An agreement between Tullow Oil and two international oil companies to share the costs of developing a Ugandan oil field has been terminated, leaving Tullow to find new partners, Business Focus understands.
It should be noted that on January 9, 2017, Total and Tullow entered into a Sale and Purchase Agreement (SPA) whereby Total would acquire 21.57% out of Tullow’s 33.33% interest in the Lake Albert licenses.
CNOOC exercised its right to pre-empt 50% of the transaction. As a result, Total and CNOOC would have each increased their interest to 44.1% while Tullow would have kept 11.8%.
Since 2017, all parties have been actively progressing the SPA, a statement issued by Total today August 29, 2019 reads.
However, despite diligent discussions with the authorities, no agreement on the fiscal treatment of the transaction has been reached, it adds.
The statement adds that the deadline for closing the transaction has been extended several times, clearly demonstrating the endeavors of the parties to find an agreement.
“The final deadline will be reached at the end of today, August 29, 2019, and as such, the Acquisition Agreement will be automatically terminated,” the statement reads.
“Despite the termination of this agreement, Total together with its partners CNOOC and Tullow will continue to focus all its efforts on progressing the development of the Lake Albert oil resources. The project is technically mature and we are committed to continuing to work with the Government of Uganda to address the key outstanding issues required to reach an investment decision. A stable and suitable legal and fiscal framework remains a critical requirement for investors,” declared Arnaud Breuillac, President Exploration & Production of Total.
Total’s interest will therefore remain at 33.3% on blocks EA1, EA2 and EA3 prior to the 15% national company back-in, Total being operator of the block EA1 which contains the largest part of the reserves.
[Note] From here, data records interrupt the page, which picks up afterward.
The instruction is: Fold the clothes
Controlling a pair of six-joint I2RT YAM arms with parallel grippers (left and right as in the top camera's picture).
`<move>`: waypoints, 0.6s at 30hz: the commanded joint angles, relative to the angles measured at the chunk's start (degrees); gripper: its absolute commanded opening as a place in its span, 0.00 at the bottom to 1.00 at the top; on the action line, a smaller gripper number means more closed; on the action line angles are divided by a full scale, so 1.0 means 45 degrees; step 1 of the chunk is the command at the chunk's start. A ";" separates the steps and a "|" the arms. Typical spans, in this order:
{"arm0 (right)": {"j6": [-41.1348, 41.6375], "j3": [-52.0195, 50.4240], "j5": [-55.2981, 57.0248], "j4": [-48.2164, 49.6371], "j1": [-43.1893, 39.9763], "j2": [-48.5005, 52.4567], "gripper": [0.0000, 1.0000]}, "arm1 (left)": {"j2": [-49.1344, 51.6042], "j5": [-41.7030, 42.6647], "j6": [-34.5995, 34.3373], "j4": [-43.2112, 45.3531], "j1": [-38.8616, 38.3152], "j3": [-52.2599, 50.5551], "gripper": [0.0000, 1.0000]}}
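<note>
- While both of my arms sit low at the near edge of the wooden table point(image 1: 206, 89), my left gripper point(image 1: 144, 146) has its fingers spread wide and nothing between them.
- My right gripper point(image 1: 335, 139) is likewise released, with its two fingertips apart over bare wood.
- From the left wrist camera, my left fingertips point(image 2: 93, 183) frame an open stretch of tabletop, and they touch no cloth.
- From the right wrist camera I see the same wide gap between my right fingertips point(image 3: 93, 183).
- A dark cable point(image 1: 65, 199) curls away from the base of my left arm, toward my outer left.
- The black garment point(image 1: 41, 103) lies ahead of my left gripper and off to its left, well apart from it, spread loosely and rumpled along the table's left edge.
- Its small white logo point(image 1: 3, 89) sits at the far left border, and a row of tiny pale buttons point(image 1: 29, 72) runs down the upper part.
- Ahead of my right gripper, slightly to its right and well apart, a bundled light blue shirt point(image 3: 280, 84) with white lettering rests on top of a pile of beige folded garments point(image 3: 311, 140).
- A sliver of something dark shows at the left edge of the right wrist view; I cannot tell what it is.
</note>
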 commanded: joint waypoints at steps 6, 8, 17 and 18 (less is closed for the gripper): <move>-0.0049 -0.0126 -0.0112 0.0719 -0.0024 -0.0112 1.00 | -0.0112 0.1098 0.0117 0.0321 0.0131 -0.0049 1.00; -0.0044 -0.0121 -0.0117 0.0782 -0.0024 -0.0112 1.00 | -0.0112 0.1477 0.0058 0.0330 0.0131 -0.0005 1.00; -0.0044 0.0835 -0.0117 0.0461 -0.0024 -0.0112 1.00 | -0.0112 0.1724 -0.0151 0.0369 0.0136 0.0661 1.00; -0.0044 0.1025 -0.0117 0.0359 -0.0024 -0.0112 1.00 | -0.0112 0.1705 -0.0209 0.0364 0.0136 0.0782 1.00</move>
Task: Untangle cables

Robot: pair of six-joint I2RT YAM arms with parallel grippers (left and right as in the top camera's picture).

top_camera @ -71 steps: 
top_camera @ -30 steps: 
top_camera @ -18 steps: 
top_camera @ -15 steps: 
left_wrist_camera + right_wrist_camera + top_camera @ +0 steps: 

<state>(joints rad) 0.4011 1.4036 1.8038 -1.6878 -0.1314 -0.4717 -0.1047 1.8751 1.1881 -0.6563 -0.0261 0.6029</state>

Total keeps the right to pre-empt any future transactions, in case any party divests part or all of its interest.
Irish based Irish Times where Tullow Oil PLc is listed further reports that Tullow said on Thursday that its agreement with French oil giant Total and Chinese company CNOOC was to terminate at the end of the day, following a lack of agreement with the Ugandan government over the tax terms of the transaction.
Despite previous extensions to the sale and purchase agreements having been agreed by all parties, Tullow said it has been unable to secure a further extension with its joint venture partners.
This is due to being unable to agree all aspects of the tax treatment of the transaction with the Government of Uganda, which was a condition to completing the deals.
Paul McDade, chief executive, said it was “disappointing” to report this news, when it was making “so much progress” elsewhere towards the growth of the group.
While Tullow’s capital gains tax position had been agreed as per the group’s disclosure in its 2018 accounts, the Ugandan Revenue Authority could not agree on the availability of tax relief for the consideration to be paid by Total and CNOOC as buyers of a share of the project.
As a result, Tullow said it will now initiate a new sales process to reduce its 33.33 per cent operated stake in the Lake Albert project, which has over 1.5 billion barrels of discovered recoverable resources and is expected to produce over 230,000 barrels of oil per day at peak production.
The announcement comes on the back of a strong month for the exploration group. Earlier in August, it said it had made a “substantial and high value oil discovery” off the coast of Guyana.